DATASET EXTRACT ▸

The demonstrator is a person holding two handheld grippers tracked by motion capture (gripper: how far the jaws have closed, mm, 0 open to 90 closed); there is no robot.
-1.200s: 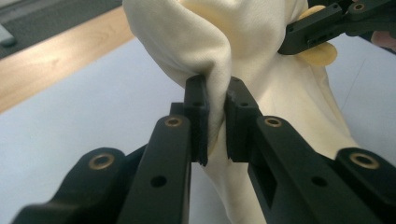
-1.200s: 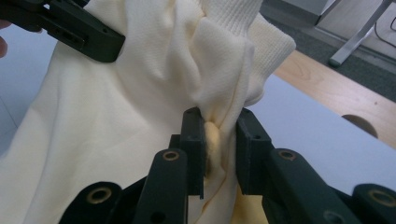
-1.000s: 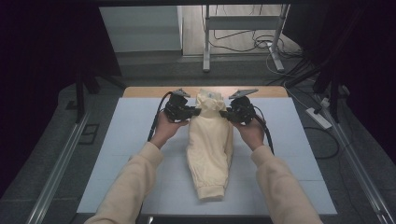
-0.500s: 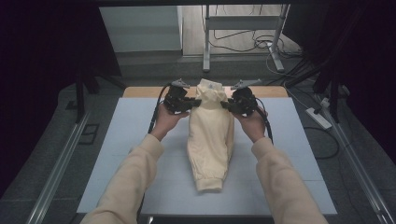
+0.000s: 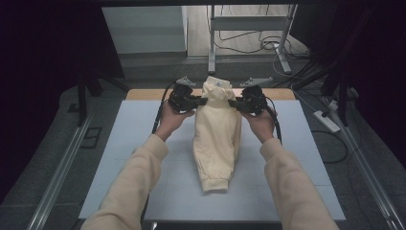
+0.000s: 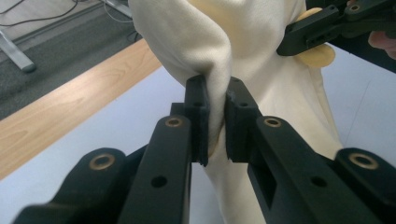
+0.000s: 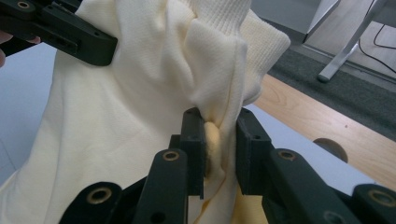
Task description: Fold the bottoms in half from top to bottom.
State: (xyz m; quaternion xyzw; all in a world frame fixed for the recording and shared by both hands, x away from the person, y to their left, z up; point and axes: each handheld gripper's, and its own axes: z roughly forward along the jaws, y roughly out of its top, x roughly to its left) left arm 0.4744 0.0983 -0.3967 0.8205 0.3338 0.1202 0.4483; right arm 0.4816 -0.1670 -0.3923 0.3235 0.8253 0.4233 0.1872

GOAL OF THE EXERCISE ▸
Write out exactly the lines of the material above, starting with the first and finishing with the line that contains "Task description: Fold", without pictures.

ANSWER ▸
The demonstrator is a person holding two handheld grippers tracked by motion capture (gripper: how far the jaws have closed, mm, 0 open to 90 closed); there is no robot.
-1.200s: 
-1.200s: 
-1.000s: 
-0.500s: 
+0.000s: 
+0.000s: 
+0.000s: 
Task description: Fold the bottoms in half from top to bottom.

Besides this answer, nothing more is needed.